Drame de Melilla : au Maroc, le très critiqué Conseil national des droits de l’homme blanchit les autorités
Le Conseil national des droits de l’homme (CNDH) au Maroc, institution officiellement « indépendante », a présenté mercredi 13 juillet à Rabat les premières conclusions de sa mission d’information sur les événements du 24 juin.
Ce jour-là, à la frontière entre la ville marocaine de Nador et l’enclave espagnole de Melilla, 23 migrants ont perdu la vie, d’après des chiffres officiels. Il s’agit du bilan le plus meurtrier jamais enregistré lors des nombreuses tentatives effectuées par des migrants subsahariens pour pénétrer à Melilla et dans l’autre territoire espagnol, Ceuta. Ces deux enclaves constituent les seules frontières de l’Union européenne avec le continent africain.
Le rapport de sept pages, présenté en conférence de presse par la présidente du CNDH, Amina Bouayach, dédouane les forces de l’ordre marocaines et rejette indirectement la faute sur la Guardia Civil (gendarmerie) espagnole.
Selon le document, « les décès enregistrés ont été causés par asphyxie mécanique sur suffocation provoquée par la bousculade et l’agglutination du nombre important de victimes dans un espace hermétiquement clos, avec mouvement de foule en panique ».
L’espace en question est le tourniquet du poste-frontière de Barrio Chino, où des centaines de migrants ont tenté de forcer le passage vers l’Espagne, avant de se retrouver coincés entre policiers marocains d’un côté et Guardia Civil de l’autre.
Une violence « inouïe »
Le CNDH concède tout de même que « l’autopsie demeure la seule voie à même de vérifier avec précision les causes des décès dans chaque cas ».
Alors que la communauté internationale a dénoncé la réaction des polices espagnole et marocaine, le CNDH indique dans son rapport que « la commission n’a pu déterminer si l’origine des blessures de certains migrants qu’elle a visités provenait des chutes et des bousculades ou de blessures résultant d’un recours disproportionné à la force ».
Tout en reconnaissant que l’assaut des migrants avait été « violent », Eduardo de Castro González, le président (maire) de Melilla et plus haute autorité politique de cette ville autonome, avait aussi dénoncé une « réponse disproportionnée » du Maroc.
« Nous sommes restés entassés par terre pendant des heures sous le soleil, sans eau, sans ambulance, avec des plaies ouvertes »
- Mohamed, un migrant
Pourtant, les images publiées sur les réseaux sociaux témoignent d’un usage de la force de la part des policiers marocains à l’encontre, parfois, de migrants à terre, sans défense.
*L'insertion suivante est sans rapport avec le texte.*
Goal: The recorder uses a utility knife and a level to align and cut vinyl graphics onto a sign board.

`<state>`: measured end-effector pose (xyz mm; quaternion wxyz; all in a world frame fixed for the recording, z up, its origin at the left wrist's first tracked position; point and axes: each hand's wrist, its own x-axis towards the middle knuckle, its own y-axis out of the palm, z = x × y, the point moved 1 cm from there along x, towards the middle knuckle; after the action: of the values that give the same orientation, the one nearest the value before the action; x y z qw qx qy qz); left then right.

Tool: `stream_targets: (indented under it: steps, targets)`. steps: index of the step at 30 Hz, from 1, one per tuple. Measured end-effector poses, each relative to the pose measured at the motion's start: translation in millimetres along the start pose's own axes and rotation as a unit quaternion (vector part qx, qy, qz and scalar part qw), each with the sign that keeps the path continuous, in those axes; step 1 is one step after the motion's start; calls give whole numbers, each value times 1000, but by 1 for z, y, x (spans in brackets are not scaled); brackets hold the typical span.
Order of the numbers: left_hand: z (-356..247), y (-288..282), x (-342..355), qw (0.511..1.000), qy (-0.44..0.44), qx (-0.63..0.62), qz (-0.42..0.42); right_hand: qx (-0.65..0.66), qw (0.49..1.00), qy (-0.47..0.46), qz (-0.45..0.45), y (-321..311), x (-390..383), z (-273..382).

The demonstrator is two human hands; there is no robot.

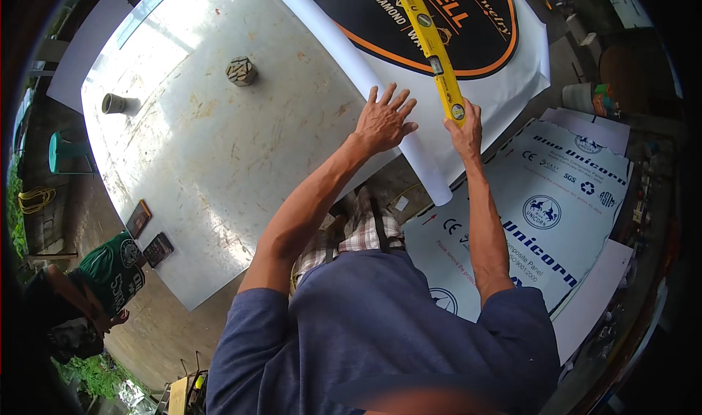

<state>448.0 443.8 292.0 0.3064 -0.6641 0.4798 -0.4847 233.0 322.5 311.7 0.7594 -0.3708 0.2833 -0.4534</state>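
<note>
Our left hand (384, 122) is spreading its 5 fingers, palm facing down, over the white roll (425, 165) crossing the grey desk (190, 166), that elbow bending slightly. Our right hand (466, 130), its arm extending almost straight, is pinching the near end of the yellow spirit level (436, 60), which is slanting over the black oval print (472, 49).

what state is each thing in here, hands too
left hand: open, palm down, over the sheet's rolled side
right hand: closed on the level
level: held by its near end, over the sheet
sheet: print up, left side rolled
panel: flat, print up
cup: open-mouthed; upright or tipped, can't tell
yellow cord: coiled
</note>
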Motion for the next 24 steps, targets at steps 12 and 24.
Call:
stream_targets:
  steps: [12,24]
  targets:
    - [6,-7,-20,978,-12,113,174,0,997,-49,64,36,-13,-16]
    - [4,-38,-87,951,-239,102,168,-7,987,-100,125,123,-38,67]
Certains d’entre eux, rencontrés par Middle East Eye à Rabat et Casablanca, affirment avoir été victimes d’une violence « inouïe » des deux côtés de la frontière.
« Les Marocains étaient sûrement plus violents dans leur comportement. Ils n’hésitaient pas à asséner des coups de bâton sur le crâne de personnes allongées sur le sol. De l’autre côté, les Espagnols nous bombardaient de bombes lacrymogènes, parfois à des distances très réduites, donc très dangereuses, afin de nous immobiliser pour nous refouler au Maroc », se souvient Mohamed Ibrahim, un migrant soudanais de 24 ans qui n’a pas réussi à atteindre le centre d’hébergement temporaire de Melilla, et s’est retrouvé à Casablanca après avoir été « jeté » par les autorités marocaines à Béni Mellal (centre).
Mais pour les migrants rencontrés par MEE, les causes des décès sont ailleurs. Selon eux, l’absence d’assistance et de secours aux blessés a alourdi le bilan humain.
« Nous sommes restés entassés par terre pendant des heures sous le soleil, sans eau, sans ambulance, avec des plaies ouvertes », ajoute Mohamed.
Le CNDH abonde partiellement en ce sens, pointant la seule responsabilité de la Guardia Civil en émettant l’« hypothèse » selon laquelle « la réticence ou l’hésitation des autorités espagnoles à fournir l’assistance et les secours nécessaires » pourrait être à l’origine d’une aggravation du nombre de décès et de blessés.